Hip and knee replacements, especially among seniors, have become so prevalent that almost 7 million Americans by 2010 had undergone the surgeries. With the cost to Medicare of knee replacements running between $16,500 and $33,000, and with roughly half of the procedures’ expense occurring post-operatively, there’s some good news for patients on saving money—and staying safer too.
Patients may want to get themselves out of the hospital and stay out of in-patient rehab centers in favor of well-planned, careful recuperation at home, studies show.
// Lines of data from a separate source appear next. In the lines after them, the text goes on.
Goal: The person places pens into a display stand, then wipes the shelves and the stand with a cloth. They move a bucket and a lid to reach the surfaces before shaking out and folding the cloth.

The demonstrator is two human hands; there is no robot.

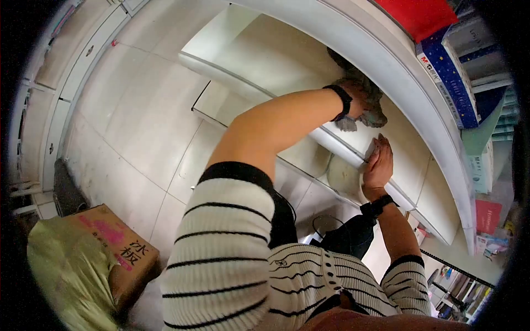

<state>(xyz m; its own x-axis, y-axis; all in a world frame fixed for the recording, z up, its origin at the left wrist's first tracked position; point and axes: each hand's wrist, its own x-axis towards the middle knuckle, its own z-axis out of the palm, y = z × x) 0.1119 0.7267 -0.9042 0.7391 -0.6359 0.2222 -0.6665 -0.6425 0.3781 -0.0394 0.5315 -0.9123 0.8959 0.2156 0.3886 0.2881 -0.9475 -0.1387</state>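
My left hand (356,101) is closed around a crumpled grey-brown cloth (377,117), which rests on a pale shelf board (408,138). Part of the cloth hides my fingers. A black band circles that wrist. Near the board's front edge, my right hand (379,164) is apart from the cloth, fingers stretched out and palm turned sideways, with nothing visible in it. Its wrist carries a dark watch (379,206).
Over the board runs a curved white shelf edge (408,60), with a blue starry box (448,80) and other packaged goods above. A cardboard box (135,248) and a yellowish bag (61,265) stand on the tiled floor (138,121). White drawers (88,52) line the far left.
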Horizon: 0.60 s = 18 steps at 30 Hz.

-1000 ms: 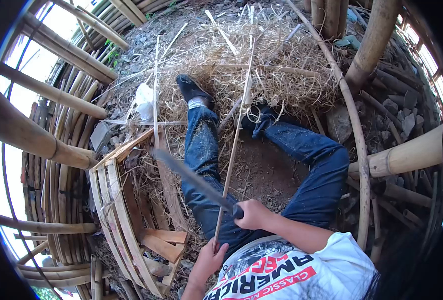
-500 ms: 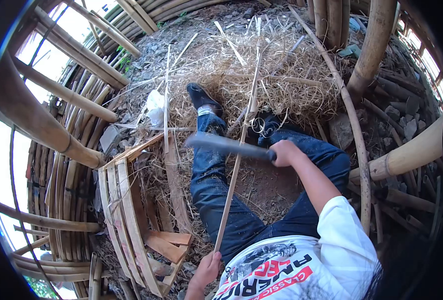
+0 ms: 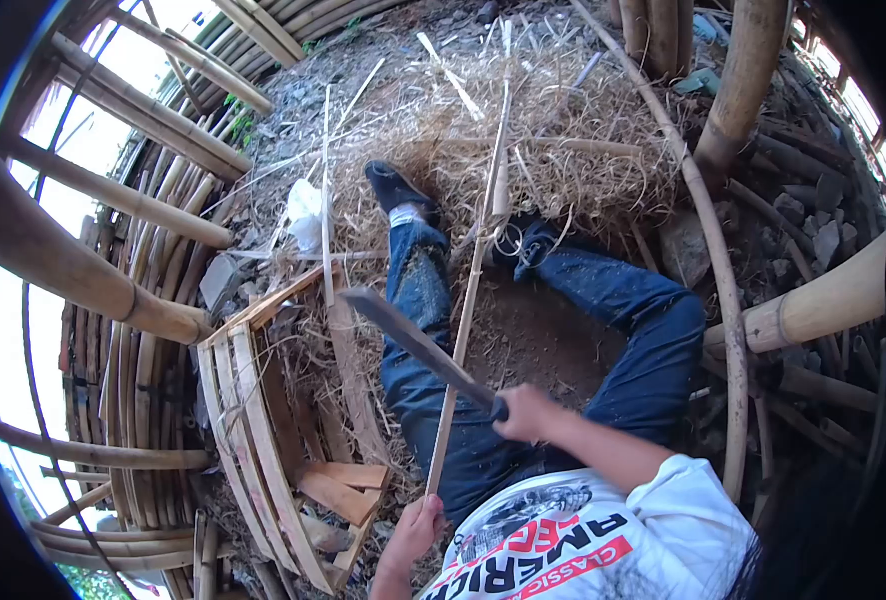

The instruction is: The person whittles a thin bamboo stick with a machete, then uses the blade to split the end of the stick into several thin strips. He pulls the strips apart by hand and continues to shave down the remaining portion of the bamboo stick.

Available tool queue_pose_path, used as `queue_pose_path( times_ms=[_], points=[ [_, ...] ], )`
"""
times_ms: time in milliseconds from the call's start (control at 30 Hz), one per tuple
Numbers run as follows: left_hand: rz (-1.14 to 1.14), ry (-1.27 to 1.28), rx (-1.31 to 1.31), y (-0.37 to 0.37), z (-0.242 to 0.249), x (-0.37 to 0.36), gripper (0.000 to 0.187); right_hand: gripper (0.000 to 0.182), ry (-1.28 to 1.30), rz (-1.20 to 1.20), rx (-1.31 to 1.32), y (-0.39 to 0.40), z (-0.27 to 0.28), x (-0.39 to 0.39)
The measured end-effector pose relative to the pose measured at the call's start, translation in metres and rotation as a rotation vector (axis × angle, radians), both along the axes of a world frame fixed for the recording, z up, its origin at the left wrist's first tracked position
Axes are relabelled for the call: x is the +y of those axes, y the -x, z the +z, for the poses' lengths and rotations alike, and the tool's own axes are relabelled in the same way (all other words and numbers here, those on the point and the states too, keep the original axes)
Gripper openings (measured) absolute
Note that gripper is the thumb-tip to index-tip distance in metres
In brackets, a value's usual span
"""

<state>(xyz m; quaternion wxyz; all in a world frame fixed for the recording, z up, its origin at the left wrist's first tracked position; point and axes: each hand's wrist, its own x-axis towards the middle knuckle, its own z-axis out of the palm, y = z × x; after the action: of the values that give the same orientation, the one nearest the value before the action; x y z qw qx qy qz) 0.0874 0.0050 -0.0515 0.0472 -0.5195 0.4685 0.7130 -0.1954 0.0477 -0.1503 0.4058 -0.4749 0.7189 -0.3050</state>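
My right hand (image 3: 526,413) is closed around the dark handle of a machete (image 3: 413,342), whose long blade points up and left. The blade crosses over a long, thin bamboo strip (image 3: 471,290). My left hand (image 3: 420,522) grips the near end of this strip beside my hip. From there the strip runs up between my legs, past a short bamboo piece (image 3: 501,190) near my right foot, to the heap of shavings. My legs in dusty jeans are spread on the ground to either side.
A slatted wooden crate (image 3: 253,440) lies at my left. Bamboo shavings (image 3: 573,190) are heaped beyond my feet, near a white plastic bag (image 3: 305,215). Thick bamboo poles (image 3: 738,100) stand on both sides, and a long pole (image 3: 708,220) lies at the right.
My right hand has drawn the machete back toward my body along the strip, and the blade has tilted more steeply. My left hand stays at the strip's near end.
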Motion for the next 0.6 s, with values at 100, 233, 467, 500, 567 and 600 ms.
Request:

The research focused on single adults living alone, and whether they fared better over the short- and long-term by rehabbing from total knee and hip replacements at skilled nursing facilities or at home, particularly if their home care was well considered and followed through.
They did at least as well and were happier recuperating at home, researchers found, adding that they also may have been safer: That’s because a third of patients in rehab facilities suffered adverse events in their care, a rate comparable to unacceptably high hospital harms and those in skilled nursing facilities.
Even if knee- and hip-replacement patients spend an extra day in the hospital, then headed home, they saved $10,000 or so on their surgeries, the New York Times has reported.
I’ve written that surgeons and hospitals have made advances in complicated knee and hip replacements, such that these procedures have become more routine. They’re a big deal still, not to be downplayed for many patients, and with so many Americans, especially seniors, undergoing the procedures, making them more comfortable and less costly could be important.
It also may be that doctors and health systems need to consider more carefully how readily they recommend and perform knee replacements. A new study published in BMJ, a prominent British medical journal, found that some patients had relatively minor complaints before they underwent knee surgeries, which had limited benefits. The researchers said there are other, less invasive alternatives to replacements that should be explored for patients, particularly due to the high cost of more extensive procedures.
In my practice, I see the significant harms that patients can suffer while seeking medical services. I’ve written a lot about medical care facilities’ pernicious challenges in curbing errors that injure patients: As many as 1,000 patients a day may be dying due to medical errors in hospitals alone, making medical error one of the leading causes of Americans’ deaths, lagging only cancer and heart disease. It may be an odd sounding prescription. But many patients, apparently including knee and hip surgery patients, may stay healthier by staying out of medical care, including by rehabbing as much as they can at home.